Ok. So, David’s life seems to be unraveling in front of him by the second as he takes a ride on an emotional rollercoaster. Beginning with bewilderment and shock that this is in fact real life. Then to distraction. Next he’s trying to pull out his stitches. Back to bewilderment. A great eruption of rage and emotion. Denial. Seeks guidance. Tries to pull out his stitches, again. Finally, ending the video in utter exhaustion at the reality of the situation (that he’s tripping his face off in the back of his parent’s minivan and there’s nothing he can really do about it). After watching this video for about the hundredth time, it struck me that David’s dental journey was not unlike my post-grad journey – a trip of many highs, lows, confusion, and great eruptions of emotion (not to be melodramatic or anything).
Waiting Room: For those recently out of college, or even not so recently, I’m sure you recall the last few weeks before graduation – at least a hazy idea of what it meant to you to be at the end of your college career. You spent finals ripping your hair out – drinking enough caffeine and eating enough university provided snacks to kill a horse – while attending as many social functions possible, and somewhere in there you packed up the hoard of crap that defined your life for X amount of years, and remembered to tell your parents that you had not yet died of exhaustion or alcohol poisoning. My senior year I was convinced I wasn’t going to graduate, by some fluke, or failure, and spent finals in quiet agony, just waiting to get out.
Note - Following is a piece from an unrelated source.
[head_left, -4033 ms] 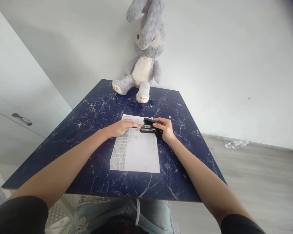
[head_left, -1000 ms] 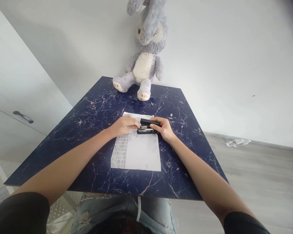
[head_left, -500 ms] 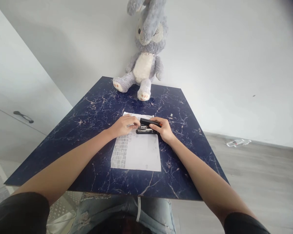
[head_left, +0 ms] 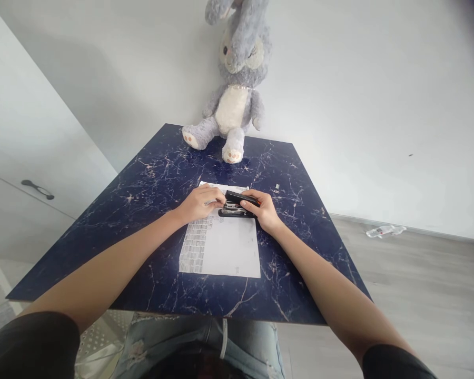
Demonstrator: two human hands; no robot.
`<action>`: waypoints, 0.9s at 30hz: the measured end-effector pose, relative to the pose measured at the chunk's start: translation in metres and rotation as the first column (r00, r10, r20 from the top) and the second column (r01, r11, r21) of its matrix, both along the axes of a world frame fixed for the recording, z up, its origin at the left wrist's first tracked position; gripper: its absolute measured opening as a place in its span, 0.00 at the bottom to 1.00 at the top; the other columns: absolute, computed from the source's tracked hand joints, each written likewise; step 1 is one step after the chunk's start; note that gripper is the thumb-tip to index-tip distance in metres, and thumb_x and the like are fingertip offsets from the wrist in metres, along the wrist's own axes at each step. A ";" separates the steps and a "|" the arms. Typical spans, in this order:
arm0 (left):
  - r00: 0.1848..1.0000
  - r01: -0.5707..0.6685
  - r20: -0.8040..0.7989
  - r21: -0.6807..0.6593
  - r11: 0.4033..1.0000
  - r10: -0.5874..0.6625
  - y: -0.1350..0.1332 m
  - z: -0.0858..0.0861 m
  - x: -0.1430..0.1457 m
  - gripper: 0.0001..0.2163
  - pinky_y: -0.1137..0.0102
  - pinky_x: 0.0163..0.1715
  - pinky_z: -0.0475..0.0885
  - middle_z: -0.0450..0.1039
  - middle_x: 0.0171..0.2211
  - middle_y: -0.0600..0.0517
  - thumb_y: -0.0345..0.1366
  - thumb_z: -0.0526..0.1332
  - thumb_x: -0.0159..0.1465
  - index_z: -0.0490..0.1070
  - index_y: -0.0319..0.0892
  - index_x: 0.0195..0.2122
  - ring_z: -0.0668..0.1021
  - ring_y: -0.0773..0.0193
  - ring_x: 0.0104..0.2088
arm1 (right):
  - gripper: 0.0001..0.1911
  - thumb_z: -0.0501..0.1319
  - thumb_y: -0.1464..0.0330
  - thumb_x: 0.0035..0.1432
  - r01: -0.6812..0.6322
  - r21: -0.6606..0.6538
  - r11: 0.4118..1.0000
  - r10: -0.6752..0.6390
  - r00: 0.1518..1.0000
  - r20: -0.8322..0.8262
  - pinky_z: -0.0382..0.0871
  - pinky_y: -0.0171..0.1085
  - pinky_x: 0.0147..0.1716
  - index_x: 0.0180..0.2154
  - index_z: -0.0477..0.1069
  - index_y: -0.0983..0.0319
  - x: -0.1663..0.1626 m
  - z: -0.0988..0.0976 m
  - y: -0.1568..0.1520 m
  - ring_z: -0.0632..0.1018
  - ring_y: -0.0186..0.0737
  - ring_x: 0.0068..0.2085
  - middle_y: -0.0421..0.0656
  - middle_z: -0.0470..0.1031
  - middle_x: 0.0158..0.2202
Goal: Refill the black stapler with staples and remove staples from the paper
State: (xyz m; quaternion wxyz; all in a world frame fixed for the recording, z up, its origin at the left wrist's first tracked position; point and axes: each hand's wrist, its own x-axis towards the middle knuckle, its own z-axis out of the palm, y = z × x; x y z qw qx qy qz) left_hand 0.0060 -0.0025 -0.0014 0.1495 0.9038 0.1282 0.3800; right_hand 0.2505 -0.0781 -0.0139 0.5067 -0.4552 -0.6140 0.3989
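A black stapler (head_left: 236, 204) lies across the far end of a printed white sheet of paper (head_left: 223, 245) on the dark blue marbled table (head_left: 154, 179). My right hand (head_left: 261, 208) is closed round the stapler's right end, thumb on its raised top arm. My left hand (head_left: 200, 202) rests on the paper with fingers curled, its fingertips pinched at the stapler's left tip. What sits between those fingertips is too small to make out.
A grey plush rabbit (head_left: 234, 84) sits at the table's far edge against the white wall. A small pale object (head_left: 277, 186) lies on the table right of the paper. A white cabinet with a black handle (head_left: 37, 189) stands left. A plastic bottle (head_left: 383, 230) lies on the floor.
The stapler and my right hand have crept slightly left along the paper's top edge. My left fingers went from stretched out to curled at the stapler's tip.
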 end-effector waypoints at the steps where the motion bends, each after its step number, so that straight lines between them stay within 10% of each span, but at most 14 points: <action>1: 1.000 0.000 0.004 0.003 1.000 0.000 0.000 0.000 0.000 0.05 0.65 0.41 0.69 0.80 0.33 0.54 0.34 0.62 0.71 0.72 0.44 0.35 0.81 0.64 0.36 | 0.20 0.70 0.52 0.57 -0.003 0.002 1.000 0.003 1.000 -0.006 0.70 0.38 0.35 0.42 0.78 0.60 0.000 0.000 0.000 0.76 0.42 0.35 0.42 0.78 0.35; 27: 0.997 -0.072 0.022 0.000 0.997 0.072 0.003 0.000 0.000 0.09 0.67 0.40 0.70 0.75 0.33 0.54 0.36 0.67 0.67 0.67 0.43 0.32 0.78 0.64 0.35 | 0.20 0.70 0.54 0.58 -0.056 0.108 0.993 0.028 0.968 0.251 0.71 0.39 0.37 0.44 0.76 0.60 -0.002 0.007 -0.001 0.77 0.41 0.36 0.43 0.79 0.38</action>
This terror that is finals, is what I imagine it was like for David to sit in the waiting room at the dentist, insurmountable dentist-y treachery looming in his future.
Bewilderment: Graduation itself was a hazy blur that took forever and yet was over with so quickly you barely remember it. The days before, spent with your closest friends trying to trace over the years together, as if they would disappear once you left the security of your immaculate campus – and yet they don’t, not really. Continuing your food and alcohol binge to “celebrate”, but something in the pit of your stomach warns you of the doom just on the horizon– or maybe it’s heartburn. More parties. University sponsored concerts. Family dinners. Bar. Sleepovers. Maybe some cake. And then its over. It has arrived – real life – you’re thrown out into the world dazed and hung over.
Distraction: I’m not sure what you’re supposed to do right after graduation, I’m sure some people already had jobs or internships lined up… but the months following, I was living in northern Michigan in a town where I had no friends (except my mom…), lounged by the lake, worked at a restaurant. Trying to find myself. I suppose if you’re trying to “find” yourself though, there’s no better place to do it than where you don’t know anybody – you are essentially only with yourself (and your mom). I hate these phrases though, “finding myself” and “real life”, because they infer that something was lost, or that the life you are presently living is somehow less valid than the one you will live in the future. I thought these were the things we were supposed to sort out in college, not after.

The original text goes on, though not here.